### TASK DIRECTIONS
Among the entries below, take the line with "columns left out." and the line with "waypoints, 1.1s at", and output them and every line between them exactly, with nothing else.

### MATERIAL FOR THE TASK
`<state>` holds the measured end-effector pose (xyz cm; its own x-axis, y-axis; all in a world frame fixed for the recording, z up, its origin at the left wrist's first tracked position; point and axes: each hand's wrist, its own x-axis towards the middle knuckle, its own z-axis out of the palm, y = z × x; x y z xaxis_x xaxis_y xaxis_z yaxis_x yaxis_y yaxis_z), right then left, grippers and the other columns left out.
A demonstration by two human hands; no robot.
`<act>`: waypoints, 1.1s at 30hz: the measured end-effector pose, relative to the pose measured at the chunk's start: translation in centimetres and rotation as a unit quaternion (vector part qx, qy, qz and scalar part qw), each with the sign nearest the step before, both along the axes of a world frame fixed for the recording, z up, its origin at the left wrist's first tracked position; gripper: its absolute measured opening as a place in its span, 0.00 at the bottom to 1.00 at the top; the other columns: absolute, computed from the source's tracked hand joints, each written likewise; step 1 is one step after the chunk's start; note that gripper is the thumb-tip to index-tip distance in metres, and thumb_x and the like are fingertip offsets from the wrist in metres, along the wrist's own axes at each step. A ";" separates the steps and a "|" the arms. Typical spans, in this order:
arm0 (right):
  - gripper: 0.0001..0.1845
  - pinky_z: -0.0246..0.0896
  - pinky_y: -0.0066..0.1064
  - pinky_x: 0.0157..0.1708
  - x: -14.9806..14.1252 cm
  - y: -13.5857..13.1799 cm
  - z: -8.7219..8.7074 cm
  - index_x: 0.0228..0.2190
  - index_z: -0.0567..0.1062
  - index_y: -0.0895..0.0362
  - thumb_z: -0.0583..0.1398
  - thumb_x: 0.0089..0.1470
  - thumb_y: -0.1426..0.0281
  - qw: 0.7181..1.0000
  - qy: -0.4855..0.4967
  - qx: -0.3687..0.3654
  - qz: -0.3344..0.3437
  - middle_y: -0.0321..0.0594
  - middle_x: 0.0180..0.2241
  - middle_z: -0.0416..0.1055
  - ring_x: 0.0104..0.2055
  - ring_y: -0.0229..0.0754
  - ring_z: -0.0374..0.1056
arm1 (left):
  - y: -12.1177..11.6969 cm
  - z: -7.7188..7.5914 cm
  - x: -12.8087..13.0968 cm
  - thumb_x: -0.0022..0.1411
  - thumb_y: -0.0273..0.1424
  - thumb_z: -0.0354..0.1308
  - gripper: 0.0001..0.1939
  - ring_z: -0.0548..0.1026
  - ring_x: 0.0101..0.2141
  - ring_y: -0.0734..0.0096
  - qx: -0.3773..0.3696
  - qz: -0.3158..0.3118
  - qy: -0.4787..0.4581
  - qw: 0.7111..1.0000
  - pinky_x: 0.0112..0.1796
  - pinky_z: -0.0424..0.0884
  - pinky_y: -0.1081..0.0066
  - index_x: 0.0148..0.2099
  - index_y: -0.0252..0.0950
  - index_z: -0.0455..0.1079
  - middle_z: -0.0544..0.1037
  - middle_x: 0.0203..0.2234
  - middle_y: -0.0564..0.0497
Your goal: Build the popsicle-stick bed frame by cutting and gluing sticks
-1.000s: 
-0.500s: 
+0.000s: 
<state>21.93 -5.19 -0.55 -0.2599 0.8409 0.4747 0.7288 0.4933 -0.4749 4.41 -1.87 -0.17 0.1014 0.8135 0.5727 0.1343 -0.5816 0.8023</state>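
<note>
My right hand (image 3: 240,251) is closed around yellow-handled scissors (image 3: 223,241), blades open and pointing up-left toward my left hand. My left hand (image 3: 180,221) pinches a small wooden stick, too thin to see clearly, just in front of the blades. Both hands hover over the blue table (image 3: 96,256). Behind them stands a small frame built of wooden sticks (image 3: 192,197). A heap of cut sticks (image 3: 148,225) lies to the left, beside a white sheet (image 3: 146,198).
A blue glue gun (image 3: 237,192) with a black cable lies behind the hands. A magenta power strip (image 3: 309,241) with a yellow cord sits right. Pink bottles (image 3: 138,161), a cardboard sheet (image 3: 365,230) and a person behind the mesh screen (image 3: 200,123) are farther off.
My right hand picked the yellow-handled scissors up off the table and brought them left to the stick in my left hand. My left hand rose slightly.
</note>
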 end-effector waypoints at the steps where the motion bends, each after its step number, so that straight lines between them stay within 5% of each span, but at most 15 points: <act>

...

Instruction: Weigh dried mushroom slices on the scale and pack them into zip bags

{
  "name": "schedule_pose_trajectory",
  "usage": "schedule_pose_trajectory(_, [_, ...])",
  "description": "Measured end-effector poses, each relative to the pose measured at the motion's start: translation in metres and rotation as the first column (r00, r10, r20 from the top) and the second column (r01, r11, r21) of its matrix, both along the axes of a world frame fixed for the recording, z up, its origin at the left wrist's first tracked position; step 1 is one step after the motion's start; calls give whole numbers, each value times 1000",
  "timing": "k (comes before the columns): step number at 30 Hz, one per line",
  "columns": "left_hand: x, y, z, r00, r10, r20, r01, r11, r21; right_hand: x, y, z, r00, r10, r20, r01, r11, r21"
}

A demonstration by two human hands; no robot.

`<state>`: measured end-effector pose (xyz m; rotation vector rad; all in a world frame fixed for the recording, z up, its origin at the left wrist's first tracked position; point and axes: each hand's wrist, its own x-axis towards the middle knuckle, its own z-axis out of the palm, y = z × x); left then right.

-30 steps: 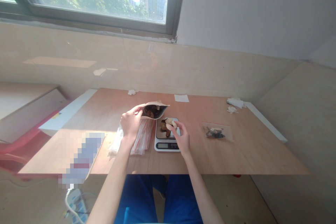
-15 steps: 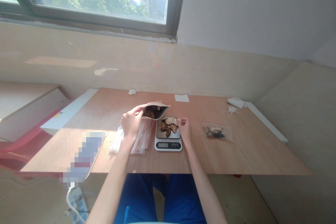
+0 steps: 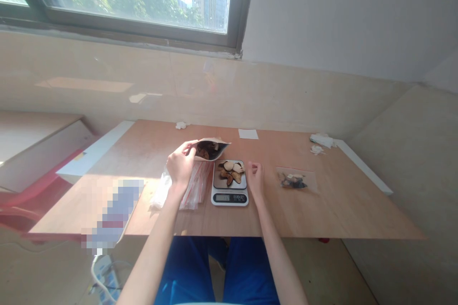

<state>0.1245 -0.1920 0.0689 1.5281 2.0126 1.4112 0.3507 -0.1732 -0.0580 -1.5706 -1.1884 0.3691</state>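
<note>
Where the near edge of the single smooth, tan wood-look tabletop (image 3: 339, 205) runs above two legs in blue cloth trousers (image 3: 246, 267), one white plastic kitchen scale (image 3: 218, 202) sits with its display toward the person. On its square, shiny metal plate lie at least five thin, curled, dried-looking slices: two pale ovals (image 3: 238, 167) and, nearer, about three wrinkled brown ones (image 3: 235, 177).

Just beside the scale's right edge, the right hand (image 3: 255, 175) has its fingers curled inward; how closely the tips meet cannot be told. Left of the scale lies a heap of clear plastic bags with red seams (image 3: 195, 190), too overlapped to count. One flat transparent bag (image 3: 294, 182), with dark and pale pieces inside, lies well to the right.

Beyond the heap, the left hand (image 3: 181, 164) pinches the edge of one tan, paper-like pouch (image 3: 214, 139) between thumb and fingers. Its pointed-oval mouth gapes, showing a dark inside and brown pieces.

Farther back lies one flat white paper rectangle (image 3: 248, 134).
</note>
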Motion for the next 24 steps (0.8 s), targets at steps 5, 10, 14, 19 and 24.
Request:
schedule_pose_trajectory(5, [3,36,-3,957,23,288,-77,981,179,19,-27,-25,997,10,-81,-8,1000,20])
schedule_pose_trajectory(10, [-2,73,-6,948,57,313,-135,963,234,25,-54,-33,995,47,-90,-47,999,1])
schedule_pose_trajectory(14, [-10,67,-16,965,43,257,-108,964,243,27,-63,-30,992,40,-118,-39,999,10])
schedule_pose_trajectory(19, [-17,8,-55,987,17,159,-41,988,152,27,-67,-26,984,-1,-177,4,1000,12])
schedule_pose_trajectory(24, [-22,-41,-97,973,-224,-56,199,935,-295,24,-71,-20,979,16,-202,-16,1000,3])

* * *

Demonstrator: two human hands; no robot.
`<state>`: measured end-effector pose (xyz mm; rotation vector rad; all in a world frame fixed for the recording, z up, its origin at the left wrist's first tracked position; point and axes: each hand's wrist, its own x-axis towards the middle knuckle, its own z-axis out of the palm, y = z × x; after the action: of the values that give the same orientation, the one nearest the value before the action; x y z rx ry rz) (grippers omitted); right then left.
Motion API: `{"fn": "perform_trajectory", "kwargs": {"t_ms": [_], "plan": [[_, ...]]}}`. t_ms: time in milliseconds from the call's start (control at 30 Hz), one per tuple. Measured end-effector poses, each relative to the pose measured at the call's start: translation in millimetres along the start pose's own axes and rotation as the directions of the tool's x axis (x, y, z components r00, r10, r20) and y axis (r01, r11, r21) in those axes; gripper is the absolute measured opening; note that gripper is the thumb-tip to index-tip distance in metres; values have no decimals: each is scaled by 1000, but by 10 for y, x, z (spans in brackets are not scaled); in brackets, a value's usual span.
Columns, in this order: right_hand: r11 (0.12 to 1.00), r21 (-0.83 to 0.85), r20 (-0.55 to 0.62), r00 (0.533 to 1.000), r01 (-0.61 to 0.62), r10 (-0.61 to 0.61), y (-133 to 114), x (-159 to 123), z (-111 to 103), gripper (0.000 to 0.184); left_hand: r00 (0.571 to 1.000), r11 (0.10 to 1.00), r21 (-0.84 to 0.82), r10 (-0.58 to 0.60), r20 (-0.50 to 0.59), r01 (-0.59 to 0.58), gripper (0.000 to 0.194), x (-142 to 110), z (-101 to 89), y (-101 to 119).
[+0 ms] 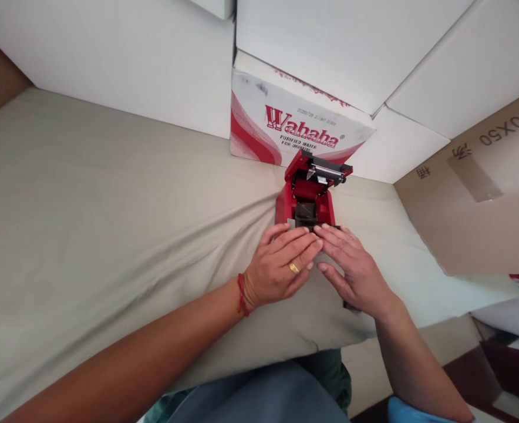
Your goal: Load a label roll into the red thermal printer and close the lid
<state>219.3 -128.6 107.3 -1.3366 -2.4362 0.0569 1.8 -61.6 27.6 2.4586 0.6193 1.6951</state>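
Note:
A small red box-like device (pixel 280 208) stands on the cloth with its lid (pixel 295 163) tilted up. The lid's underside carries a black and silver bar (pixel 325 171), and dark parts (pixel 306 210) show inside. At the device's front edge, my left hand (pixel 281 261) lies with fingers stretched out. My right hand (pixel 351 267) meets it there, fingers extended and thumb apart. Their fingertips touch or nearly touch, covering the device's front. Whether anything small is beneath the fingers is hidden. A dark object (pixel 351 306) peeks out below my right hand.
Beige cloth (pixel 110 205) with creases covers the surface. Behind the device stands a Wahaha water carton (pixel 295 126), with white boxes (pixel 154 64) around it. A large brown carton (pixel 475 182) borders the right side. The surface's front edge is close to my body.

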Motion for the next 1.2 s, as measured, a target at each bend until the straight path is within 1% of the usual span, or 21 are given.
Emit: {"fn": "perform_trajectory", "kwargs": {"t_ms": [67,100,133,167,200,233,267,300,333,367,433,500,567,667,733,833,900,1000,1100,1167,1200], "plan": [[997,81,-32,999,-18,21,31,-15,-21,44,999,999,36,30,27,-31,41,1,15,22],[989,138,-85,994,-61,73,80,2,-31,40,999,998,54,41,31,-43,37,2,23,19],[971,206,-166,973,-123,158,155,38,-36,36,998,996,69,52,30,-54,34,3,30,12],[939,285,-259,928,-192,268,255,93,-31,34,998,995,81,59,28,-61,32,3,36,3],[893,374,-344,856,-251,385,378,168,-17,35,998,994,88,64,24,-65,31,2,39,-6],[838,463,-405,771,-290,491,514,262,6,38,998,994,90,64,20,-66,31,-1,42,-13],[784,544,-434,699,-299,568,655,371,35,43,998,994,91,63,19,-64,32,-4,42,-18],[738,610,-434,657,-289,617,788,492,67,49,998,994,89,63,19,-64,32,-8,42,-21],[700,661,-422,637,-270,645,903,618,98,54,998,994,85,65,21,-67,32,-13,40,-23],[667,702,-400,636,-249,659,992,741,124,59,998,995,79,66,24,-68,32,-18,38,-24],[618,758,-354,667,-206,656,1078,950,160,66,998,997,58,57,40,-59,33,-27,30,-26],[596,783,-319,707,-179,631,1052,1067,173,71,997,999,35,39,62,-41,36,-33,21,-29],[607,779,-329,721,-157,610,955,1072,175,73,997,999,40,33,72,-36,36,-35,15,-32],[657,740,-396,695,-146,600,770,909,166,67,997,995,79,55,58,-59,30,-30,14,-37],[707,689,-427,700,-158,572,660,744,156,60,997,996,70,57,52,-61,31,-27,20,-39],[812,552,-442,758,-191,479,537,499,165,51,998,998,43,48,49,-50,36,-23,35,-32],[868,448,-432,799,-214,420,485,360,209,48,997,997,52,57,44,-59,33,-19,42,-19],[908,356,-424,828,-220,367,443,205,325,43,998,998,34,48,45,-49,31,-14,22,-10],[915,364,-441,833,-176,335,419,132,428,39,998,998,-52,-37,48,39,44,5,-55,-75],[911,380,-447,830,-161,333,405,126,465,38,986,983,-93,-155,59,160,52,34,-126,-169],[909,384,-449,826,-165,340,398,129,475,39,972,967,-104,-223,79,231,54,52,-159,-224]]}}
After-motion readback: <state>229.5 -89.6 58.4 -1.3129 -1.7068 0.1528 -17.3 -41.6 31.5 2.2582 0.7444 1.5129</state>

### RESULT FOR THIS TASK
`<state>` holds the measured end-effector pose (xyz cm; its own x-axis, y-axis; all in a world frame fixed for the recording, z up, its origin at the left wrist's first tracked position; point and axes: each hand's wrist, its own x-axis towards the middle knuckle, its own z-axis out of the palm, y = z × x; x y z xaxis_x xaxis_y xaxis_z yaxis_x yaxis_y yaxis_z), right then left, grippers and the other columns left out.
A demonstration by two human hands; no robot.
`<act>`: waypoints, 1.1s at 30hz: the measured end-effector pose, relative to the pose measured at the chunk's start: translation in centimetres and rotation as a unit quaternion (vector part qx, qy, qz and scalar part qw), each with the sign nearest the step before, both along the axes of a world frame fixed for the recording, z up, its origin at the left wrist's first tracked position; gripper: its absolute measured opening as a place in its span, 0.00 at the bottom to 1.00 at the top; the other columns: absolute, computed from the source's tracked hand joints, each written likewise; step 1 is one step after the chunk's start; note that gripper is the thumb-tip to index-tip distance in metres, and thumb_x and the like are fingertip offsets from the wrist in metres, along the wrist's own axes at each step. A ";" separates the steps and a "|" the arms. Typical spans, in this order:

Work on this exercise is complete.